Um dos códigos secretos foi abandonado no verso: “A chama da unidade fortalece o nosso vínculo”, neste verso Nikel refere se ao vínculo do povo para povo, a pergunta chave seria de que forma o povo teve o seu vínculo fortalecido após a passagem da chama? Chama da unidade é uma forma distinta de propaganda política, que este ano obteve muito descontentamento popular devido ao seu custo elevado, além disso a chama atravessou distritos em momentos de instabilidade sem a presença popular, conclui se aqui que o rapper apresentou um verso populista mas vazio da verdade.

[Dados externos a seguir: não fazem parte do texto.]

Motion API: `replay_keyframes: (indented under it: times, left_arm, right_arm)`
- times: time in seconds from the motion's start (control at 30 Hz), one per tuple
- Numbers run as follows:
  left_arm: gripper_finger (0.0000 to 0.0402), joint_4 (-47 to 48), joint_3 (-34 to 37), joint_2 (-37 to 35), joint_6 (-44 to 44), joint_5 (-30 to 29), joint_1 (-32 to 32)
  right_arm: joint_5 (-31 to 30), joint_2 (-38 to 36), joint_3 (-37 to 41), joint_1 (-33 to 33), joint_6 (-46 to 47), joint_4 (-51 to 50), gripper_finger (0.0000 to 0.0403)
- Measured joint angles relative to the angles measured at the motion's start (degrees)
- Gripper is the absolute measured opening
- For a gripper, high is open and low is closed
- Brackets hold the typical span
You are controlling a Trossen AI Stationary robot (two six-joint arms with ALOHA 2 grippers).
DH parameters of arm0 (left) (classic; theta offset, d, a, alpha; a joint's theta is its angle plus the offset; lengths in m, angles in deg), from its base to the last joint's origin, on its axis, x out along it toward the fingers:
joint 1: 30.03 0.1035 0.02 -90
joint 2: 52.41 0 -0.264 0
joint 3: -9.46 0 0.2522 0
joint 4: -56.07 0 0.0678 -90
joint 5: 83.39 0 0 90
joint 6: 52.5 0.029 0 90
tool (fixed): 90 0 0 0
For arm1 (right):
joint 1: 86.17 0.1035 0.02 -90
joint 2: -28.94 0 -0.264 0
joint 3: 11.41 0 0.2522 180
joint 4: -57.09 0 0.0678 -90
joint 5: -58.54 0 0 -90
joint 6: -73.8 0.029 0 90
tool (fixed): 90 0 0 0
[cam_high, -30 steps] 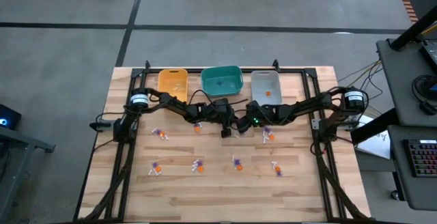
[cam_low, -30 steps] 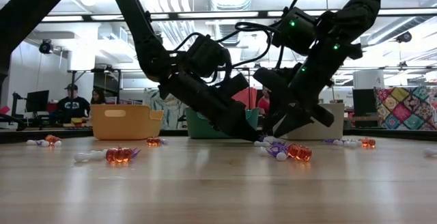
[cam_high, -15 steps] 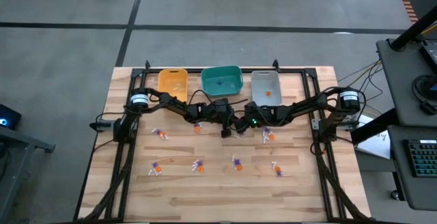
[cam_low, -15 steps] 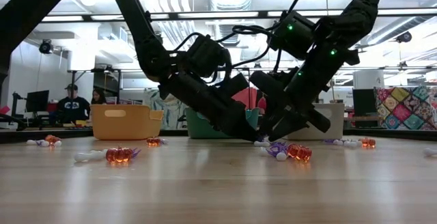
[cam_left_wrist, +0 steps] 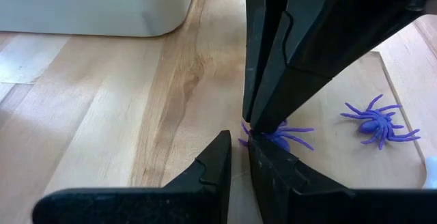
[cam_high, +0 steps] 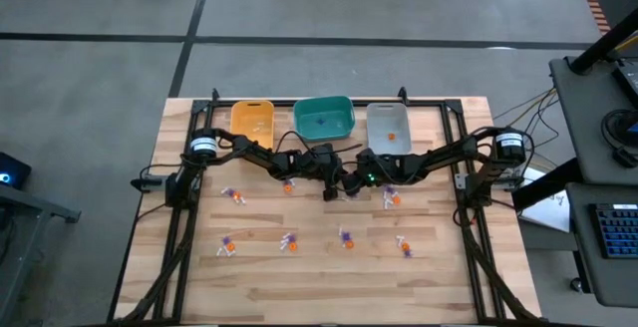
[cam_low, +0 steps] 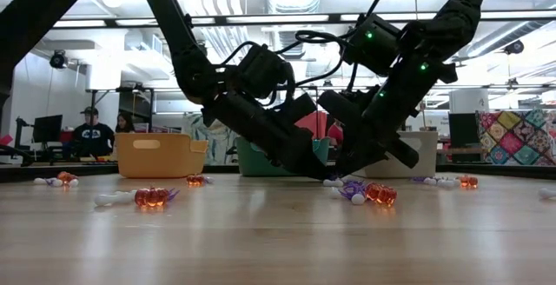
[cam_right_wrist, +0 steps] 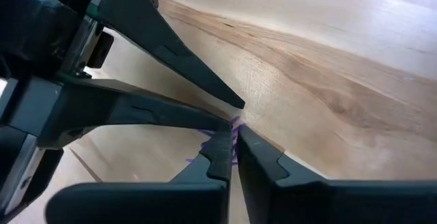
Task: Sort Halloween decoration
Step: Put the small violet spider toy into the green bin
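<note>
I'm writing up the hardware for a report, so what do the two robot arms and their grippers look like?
Both arms are dark, jointed, with loose black cables. Each base carries a round white-and-black motor cap. The right arm shows small green lights. The left gripper and right gripper each end in two slim, tapered black fingers.

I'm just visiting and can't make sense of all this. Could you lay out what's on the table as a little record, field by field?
Surface: wooden table
Bins at far edge: yellow bin, teal bin, grey bin
Scattered items: tiny orange, purple and white trinkets
Left gripper: tip low at mid-table, fingers nearly together
Right gripper: shut, tip meeting the left one at a purple spider
Second purple spider: lies free beside them
Background: people seated at a desk
</note>
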Motion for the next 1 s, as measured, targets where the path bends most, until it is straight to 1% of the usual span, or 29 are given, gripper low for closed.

O segundo código abandonado foi a coerência no verso : “Tomamos conta do nosso destino apostando no ensino”, um dos sectores que mais se degradou ao longo dos anos foi o setor da educação, com baixa qualidade de ensino, livros com erros graves, professores deixando de dar aulas por estarem em greve. Torna se um paradoxo quando Nikel diz: “apostando no ensino”, quando este sector é tão frágil, a ponto de se estudar ainda por baixo das árvores, é uma antítese que coloca o rapper tendo de abdicar do seu código secreto, para um discurso mais propagandista à semelhança do Mc Roger.
Conclusão, a música seria mais coerente se os artistas optassem por uma abordagem de transmitir esperança tendo em conta a realidade, do que interpretar uma felicidade e prosperidade utópica a qual o povo não se revê nela.